AbstractThe volume of archaeological reports being produced since the introduction of PG16 has significantly increased, as a result of the increased volume of archaeological investigations conducted by academic and commercial archaeology. It is highly desirable to be able to search effectively within and across such reports in order to find information that promotes quality research. A potential dissemination of information via semantic technologies offers the opportunity to improve archaeological practice, not only by enabling access to information but also by changing how information is structured and the way research is conducted.
This thesis presents a method for automatic semantic indexing of archaeological grey-literature reports using rule-based Information Extraction techniques in combination with domain-specific ontological and terminological resources. This semantic annotation of contextual abstractions from archaeological grey-literature is driven by Natural Language Processing (NLP) techniques which are used to identify “rich” meaningful pieces of text, thus overcoming barriers in document indexing and retrieval imposed by the use of natural language. The semantic annotation system (OPTIMA) performs the NLP tasks of Named Entity Recognition, Relation Extraction, Negation Detection and Word Sense disambiguation using hand-crafted rules and terminological resources for associating contextual abstractions with classes of the ISO Standard (ISO 21127:2006) CIDOC Conceptual Reference Model (CRM) for cultural heritage and its archaeological extension, CRM-EH, together with concepts from English Heritage thesauri and glossaries.

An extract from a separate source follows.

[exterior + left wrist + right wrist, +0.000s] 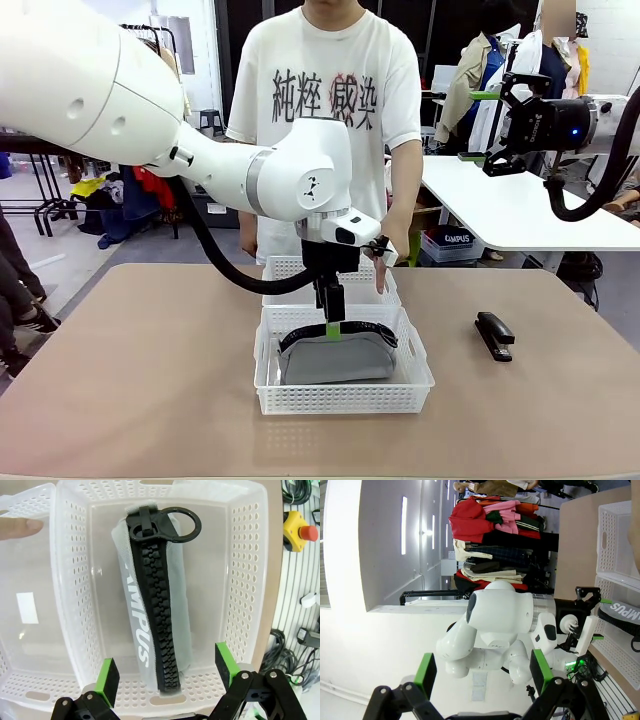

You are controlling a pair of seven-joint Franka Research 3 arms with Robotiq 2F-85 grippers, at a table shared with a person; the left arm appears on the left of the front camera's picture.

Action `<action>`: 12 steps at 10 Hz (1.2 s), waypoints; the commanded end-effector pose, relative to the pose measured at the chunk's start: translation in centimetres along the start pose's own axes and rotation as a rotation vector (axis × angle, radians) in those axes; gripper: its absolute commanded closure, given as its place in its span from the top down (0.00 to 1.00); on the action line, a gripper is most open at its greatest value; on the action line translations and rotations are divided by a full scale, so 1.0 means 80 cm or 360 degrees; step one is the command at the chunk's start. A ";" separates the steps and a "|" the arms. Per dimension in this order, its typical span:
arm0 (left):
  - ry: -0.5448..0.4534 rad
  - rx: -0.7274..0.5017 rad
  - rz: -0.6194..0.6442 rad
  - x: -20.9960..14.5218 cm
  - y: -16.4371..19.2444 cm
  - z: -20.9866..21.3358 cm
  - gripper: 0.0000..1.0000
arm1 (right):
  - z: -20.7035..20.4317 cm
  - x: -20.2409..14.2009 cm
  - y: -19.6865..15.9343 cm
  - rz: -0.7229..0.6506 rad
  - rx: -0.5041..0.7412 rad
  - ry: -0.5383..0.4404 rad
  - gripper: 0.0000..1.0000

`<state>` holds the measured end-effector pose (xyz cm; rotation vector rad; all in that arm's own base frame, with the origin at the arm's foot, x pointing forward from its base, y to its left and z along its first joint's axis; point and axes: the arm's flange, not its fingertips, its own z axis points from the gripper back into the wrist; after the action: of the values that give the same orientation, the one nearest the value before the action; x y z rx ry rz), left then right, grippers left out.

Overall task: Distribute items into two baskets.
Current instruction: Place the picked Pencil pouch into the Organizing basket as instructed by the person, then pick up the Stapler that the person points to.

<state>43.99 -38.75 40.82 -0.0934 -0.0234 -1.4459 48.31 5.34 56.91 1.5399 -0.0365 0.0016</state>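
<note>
The grey pouch (335,360) with its black zipper lies inside the nearer white basket (345,402). My left gripper (333,327) hangs just above the pouch's top; in the left wrist view the pouch (160,605) lies lengthwise in its basket (245,580), and my left gripper (165,674) stands open astride its near end without gripping it. The second basket (285,268) stands directly behind the first, partly hidden by my left arm. The black stapler (494,336) rests on the table to the right. My right gripper (482,125) is raised high at the right, open and empty, as the right wrist view (482,672) confirms.
A person stands at the far side, one hand (385,255) hanging over the far basket's right end; a fingertip (20,528) shows over the far basket (25,630). A white table (500,205) stands behind at the right. Bare tabletop (140,380) lies left of the baskets.
</note>
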 end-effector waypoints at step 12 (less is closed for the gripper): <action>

The results demonstrate that the techniques can deliver semantic annotations of archaeological grey literature documents with respect to the domain conceptual models. Such semantic annotations have proven capable of supporting semantic query, document study and cross-searching via web based applications. The research outcomes have provided semantic annotations for the Semantic Technologies for Archaeological Resources (STAR) project, which explored the potential of semantic technologies in the integration of archaeological digital resources. The thesis represents the first discussion on the employment of CIDOC CRM and CRM-EH in semantic annotation of grey-literature documents using rule-based Information Extraction techniques driven by a supplementary exploitation of domain-specific ontological and terminological resources. It is anticipated that the methods can be generalised in the future to the broader field of Digital Humanities.